Targeting Cellular and Molecular Mediators of Pathologic Biomechanical Remodeling in Pulmonary Arterial Hypertension

Abstract

Pulmonary arterial hypertension (PAH) is a deadly, insidious illness of the pulmonary vasculature with no effective treatment. Until the mechanisms that drive disease progression and small vessel remodeling are better understood, the rational selection of targets for disease-modifying medications will remain an elusive goal. This Doctoral Thesis aims to present novel findings on both the molecular and cellular mechanisms that drive proliferative vascular remodeling during PAH pathogenesis, with an emphasis on mediators of biomechanical changes in the vessel wall. The project is subdivided into two specific aims: (1) Test the hypothesis that antagonism of the serotonin 2B receptor inhibits small vessel remodeling and the development of familial PAH through a Src-kinase dependent mechanism; and (2) Test the hypothesis that proangiogenic hematopoietic cells mediate pathologic biomechanical remodeling in a manner dependent on serotonin 2B receptor signaling.

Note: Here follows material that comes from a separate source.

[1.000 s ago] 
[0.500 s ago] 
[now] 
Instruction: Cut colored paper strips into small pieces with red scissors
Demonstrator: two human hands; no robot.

To begin, a concise background on vessel biomechanics in pulmonary hypertension, molecular mediators of vessel stiffening in PAH, and hematopoietic cell contributions to vessel remodeling is provided. The findings for each aim are then considered separately along with a focused introduction and set of materials and experimental methods used to interrogate the hypothesis at hand. The dissertation concludes with a discussion on the impact and limitations of the work as well as a far-reaching consideration of potential future directions made possible by these findings. It is the author’s sincere hope that this body of work contributes in some small but meaningful way to the advancement towards an effective therapy for PAH that is so desperately needed by the patients and families afflicted.